> **How to complete this task**: Using the data beneath this instruction, retype only the lines from the one that contains "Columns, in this" down to the one that contains "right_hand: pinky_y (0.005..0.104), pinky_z", both included, exactly as they appear.

> **Data segment**:

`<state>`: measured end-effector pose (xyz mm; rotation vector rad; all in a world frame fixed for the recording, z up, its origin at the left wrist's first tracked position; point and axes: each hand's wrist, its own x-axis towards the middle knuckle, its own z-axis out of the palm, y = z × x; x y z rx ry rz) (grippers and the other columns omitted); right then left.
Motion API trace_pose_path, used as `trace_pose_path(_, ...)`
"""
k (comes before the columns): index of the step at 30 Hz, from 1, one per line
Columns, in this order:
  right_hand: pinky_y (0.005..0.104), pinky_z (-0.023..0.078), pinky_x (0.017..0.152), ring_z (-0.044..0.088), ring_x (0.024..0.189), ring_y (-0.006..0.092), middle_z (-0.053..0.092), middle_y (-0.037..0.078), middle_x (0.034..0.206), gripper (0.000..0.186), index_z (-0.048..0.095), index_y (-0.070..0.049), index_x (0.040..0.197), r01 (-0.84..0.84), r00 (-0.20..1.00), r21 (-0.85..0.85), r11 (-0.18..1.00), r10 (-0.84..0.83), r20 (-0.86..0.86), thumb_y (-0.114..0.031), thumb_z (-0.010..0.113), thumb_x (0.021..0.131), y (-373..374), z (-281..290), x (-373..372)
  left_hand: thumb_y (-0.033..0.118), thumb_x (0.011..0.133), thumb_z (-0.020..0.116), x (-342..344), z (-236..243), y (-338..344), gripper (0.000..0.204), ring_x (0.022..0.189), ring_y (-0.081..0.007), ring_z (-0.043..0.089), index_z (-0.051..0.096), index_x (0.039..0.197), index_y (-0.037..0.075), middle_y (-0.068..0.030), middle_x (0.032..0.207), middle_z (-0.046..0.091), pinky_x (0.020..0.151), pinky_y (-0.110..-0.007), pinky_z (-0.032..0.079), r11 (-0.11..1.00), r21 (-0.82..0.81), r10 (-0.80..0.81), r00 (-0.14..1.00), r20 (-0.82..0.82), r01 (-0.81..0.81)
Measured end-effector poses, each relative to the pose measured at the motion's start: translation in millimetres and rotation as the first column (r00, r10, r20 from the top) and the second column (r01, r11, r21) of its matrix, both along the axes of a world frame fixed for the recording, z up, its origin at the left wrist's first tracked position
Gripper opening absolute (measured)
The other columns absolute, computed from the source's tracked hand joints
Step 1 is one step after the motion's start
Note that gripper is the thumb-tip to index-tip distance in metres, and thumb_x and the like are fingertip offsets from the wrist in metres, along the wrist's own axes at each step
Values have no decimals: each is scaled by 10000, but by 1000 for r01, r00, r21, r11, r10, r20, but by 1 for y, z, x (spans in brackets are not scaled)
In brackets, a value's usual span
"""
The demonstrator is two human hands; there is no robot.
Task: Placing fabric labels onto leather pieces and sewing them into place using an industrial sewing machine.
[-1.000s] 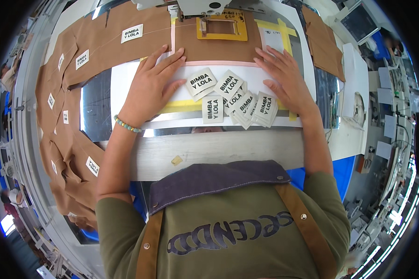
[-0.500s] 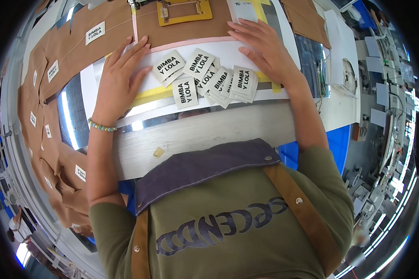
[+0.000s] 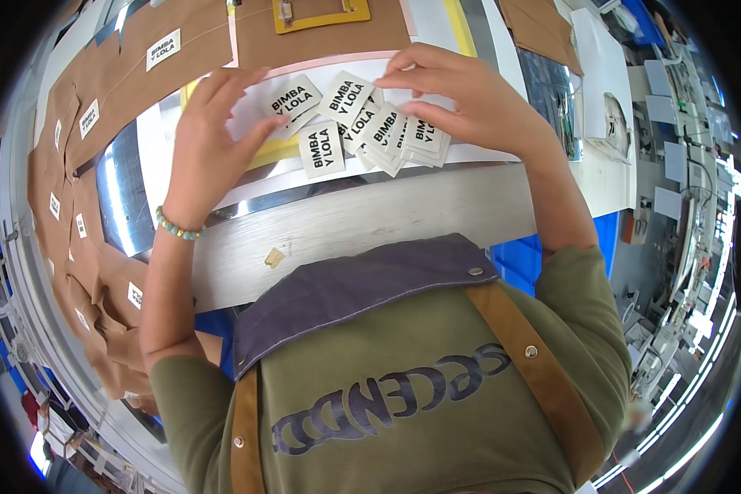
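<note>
Several white square labels (image 3: 321, 150) with black print lie in a loose, overlapping heap on a white board with yellow tape. To their left is my left hand (image 3: 210, 136), open, its fingers bent and its thumb tip at the edge of the upper left label (image 3: 292, 99). My right hand (image 3: 465, 99) comes over the heap from the right, thumb and forefinger apart. Its forefinger tip is by the corner of the upper middle label (image 3: 347, 96); whether it touches I cannot tell. The right hand covers part of the rightmost labels (image 3: 426, 146).
Beyond the labels lies a brown fabric panel (image 3: 346, 45) with pink edging and a yellow frame (image 3: 321, 25) on top. More brown pieces (image 3: 99, 198) with white labels spread at the left. A grey table edge (image 3: 370, 210) runs before me; a blue bin (image 3: 519, 263) stands below it.
Both hands have left the edges of the brown panel. My left hand has turned its thumb toward the labels; my right hand has moved left over the heap. The whole view has shifted slightly.
</note>
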<state>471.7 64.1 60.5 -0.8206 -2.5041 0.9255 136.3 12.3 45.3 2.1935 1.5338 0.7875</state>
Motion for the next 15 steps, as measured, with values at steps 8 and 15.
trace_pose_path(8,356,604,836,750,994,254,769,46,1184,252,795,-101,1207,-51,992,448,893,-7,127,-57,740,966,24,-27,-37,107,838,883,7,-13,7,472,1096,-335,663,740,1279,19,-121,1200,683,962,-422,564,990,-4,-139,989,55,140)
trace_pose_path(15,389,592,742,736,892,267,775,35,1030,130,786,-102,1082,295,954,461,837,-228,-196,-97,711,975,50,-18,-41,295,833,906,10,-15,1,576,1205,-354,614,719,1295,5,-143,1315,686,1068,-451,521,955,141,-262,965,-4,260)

> **Reply**:
Columns, in this order:
  right_hand: pinky_y (0.005..0.104), pinky_z (-0.023..0.078), pinky_x (0.017..0.152), ring_z (-0.044..0.088), ring_x (0.024..0.189), ring_y (-0.006..0.092), middle_z (-0.053..0.092), middle_y (-0.037..0.078), middle_x (0.034..0.206), gripper (0.000..0.186), index_z (-0.048..0.095), index_y (-0.070..0.049), index_x (0.040..0.197), r01 (-0.84..0.84), r00 (-0.20..1.00), r21 (-0.85..0.85), r11 (-0.18..1.00), r10 (-0.84..0.83), r20 (-0.86..0.86), thumb_y (-0.114..0.031), thumb_z (-0.010..0.113), thumb_x (0.021..0.131), y (-373..374), z (-281..290), x (-373..372)

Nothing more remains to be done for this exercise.